Supposed you woke up and the TV news and newspapers revealed that scientists had discovered a global threat affecting all races, both genders, reducing lifespans and causing millions of cases of disabilities, likely to cost billions of dollars a year. There was no clear cause and no treatment which seemed available, except, in some cases, surgically removing part of the GI track seemed to work…for a while.
What would you say? “Who cares”? “It’s their own fault”? “How much is this going to cost me?” Perhaps, you would call your Congressional representative and Senator and demand a crash research program to find a cure? Or you could quibble for, say, forty years or so, over who is to blame and whether this “threat” is a condition, syndrome, risk factor or (God forbid!) a disease? Well, the latter is pretty much what we have been doing about obesity. Three new papers show the impact of obesity on mortality, disability and disability-related health care costs, reminding us of the toll this disease takes on the human body.
First, regarding mortality, a great number of studies have been published and the public is still confused. Now, Chang and colleagues, have published a paper in which they are able to predict life years lost associated with obesity-related diseases for non-smoking US adults. They found that obesity-related comorbidities are associated with large decreases in life years and increases in mortality rates. Years of life lost is more marked for younger than older adults, for blacks more than whites, for males than females and for more obese than less obese. Their study confirmed that being obese or underweight increased the risk of mortality. Furthermore, an obesity-related disease, such as coronary heart disease, hypertension, diabetes and stroke, increased the chances of dying and decreased life years by 0.2 to 11.7 years, depending on gender, race, BMI and age. Obesity-related diseases were expected to shorten lifespan of people in their 20s by more than 5 years, while people in their 60s were predicted to lose just under one year of life. See, Chang SH, Pollack LM, Colditz, Life Years Lost Associated with Obesity-Related Diseases for U.S. Non-Smoking Adults.
Obesity-related diseases are also only partially understood. Type 2 diabetes and heart disease are commonly associated with obesity but there are a host of other conditions which are less well-known and appreciated. Among these are the disabling conditions associated with obesity. Brian S. Armour, et al, have looked at disability prevalence among persons who are obese. Of the 25.4% of US adults who are obese (53.4 million), 41.7% reported a disability in contrast to 26.7% of those at a healthy weight and 28.5% of those who were overweight. Movement difficulty was the most common type of basic action difficulty, affecting 32.5% of the adults with obesity. Of course, movement difficulties can hinder physical activity for weight loss.

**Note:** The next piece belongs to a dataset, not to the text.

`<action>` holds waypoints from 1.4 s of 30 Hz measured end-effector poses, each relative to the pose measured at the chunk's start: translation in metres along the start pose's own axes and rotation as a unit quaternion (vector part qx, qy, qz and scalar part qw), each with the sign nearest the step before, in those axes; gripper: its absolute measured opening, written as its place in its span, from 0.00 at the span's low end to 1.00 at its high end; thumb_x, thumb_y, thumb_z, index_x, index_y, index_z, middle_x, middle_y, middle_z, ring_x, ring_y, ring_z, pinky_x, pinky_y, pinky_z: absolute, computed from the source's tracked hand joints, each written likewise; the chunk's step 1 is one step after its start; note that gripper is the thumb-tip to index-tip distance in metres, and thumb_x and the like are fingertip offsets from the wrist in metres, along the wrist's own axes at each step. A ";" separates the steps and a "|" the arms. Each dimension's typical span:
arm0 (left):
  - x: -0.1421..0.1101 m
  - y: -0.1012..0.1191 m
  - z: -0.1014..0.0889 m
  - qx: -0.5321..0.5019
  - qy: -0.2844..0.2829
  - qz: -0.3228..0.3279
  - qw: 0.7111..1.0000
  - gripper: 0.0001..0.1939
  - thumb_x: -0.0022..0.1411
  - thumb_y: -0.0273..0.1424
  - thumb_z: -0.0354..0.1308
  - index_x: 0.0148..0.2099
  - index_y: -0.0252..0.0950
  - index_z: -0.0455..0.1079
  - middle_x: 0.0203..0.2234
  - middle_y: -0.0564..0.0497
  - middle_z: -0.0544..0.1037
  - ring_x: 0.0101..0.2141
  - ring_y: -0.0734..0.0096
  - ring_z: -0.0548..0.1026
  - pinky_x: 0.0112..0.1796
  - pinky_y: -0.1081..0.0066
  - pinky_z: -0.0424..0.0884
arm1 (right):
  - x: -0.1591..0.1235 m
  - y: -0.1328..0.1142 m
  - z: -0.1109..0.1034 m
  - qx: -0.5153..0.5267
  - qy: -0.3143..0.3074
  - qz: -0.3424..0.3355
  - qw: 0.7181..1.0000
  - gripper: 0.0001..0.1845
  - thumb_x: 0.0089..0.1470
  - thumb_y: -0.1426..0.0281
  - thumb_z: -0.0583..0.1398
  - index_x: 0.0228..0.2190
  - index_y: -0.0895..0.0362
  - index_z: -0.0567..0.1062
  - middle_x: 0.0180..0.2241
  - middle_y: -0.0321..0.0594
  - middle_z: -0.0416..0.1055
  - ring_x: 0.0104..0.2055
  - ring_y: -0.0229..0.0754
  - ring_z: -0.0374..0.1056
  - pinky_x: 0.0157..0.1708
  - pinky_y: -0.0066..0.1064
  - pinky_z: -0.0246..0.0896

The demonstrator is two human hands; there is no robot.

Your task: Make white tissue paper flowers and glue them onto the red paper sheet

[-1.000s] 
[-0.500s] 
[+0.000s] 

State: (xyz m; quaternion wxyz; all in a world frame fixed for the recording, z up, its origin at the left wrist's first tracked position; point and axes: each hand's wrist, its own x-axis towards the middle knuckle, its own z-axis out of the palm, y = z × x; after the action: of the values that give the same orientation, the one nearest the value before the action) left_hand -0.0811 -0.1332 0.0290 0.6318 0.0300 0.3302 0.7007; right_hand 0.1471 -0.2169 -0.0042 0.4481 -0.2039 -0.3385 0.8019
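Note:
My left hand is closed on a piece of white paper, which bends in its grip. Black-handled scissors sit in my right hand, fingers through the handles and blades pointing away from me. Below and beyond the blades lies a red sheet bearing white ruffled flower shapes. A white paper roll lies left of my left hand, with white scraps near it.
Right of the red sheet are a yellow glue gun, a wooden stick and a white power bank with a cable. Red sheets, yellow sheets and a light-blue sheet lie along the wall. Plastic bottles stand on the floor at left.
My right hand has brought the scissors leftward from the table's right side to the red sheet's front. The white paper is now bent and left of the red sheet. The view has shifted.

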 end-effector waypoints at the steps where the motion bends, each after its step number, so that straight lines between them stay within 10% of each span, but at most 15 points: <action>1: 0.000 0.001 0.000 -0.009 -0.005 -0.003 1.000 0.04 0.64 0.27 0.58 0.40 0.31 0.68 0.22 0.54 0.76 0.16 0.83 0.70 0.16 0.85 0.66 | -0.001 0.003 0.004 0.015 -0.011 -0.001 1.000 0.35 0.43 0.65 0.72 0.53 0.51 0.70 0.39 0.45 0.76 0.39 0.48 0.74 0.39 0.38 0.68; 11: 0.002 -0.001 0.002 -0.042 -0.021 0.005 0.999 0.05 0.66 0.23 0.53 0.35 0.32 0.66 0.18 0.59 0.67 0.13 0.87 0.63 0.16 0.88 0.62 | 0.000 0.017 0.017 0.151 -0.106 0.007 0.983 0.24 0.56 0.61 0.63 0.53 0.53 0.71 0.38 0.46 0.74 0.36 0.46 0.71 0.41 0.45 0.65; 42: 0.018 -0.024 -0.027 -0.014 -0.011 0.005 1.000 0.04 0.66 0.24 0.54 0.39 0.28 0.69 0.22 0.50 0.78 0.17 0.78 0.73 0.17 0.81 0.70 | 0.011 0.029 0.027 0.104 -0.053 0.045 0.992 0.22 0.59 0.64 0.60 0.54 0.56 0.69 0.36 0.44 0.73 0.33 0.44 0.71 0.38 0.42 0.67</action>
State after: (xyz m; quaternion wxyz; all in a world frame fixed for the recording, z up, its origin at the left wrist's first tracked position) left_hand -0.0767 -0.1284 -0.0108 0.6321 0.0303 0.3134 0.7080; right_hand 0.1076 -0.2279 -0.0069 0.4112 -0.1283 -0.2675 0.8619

Work limitations affected 16.6% of the adults with obesity. Visual difficulty was the common sensory difficulty at 11.5%, probably attributable to type 2 diabetes. 20.5% of adults with obesity reported complex activity limitation, compared to 12% of those at a healthy weight. All estimates for disability were significantly higher for people who were obese compared to those with a healthy weight. The prevalence of cognitive difficulty, contrary to Hank Cardello’s implications, was low at 3.6% for persons with obesity. However, persons at a healthy weight had higher cognitive difficulty than those who are overweight, 2.9% v. 2.4%. Armour BS, Courtney—Long EA, Campbell VA, Wethington HR, Disability Prevalence among health weight, overweight, and obese adults. Obesity, 2013 Apr.21 (4); 852-5.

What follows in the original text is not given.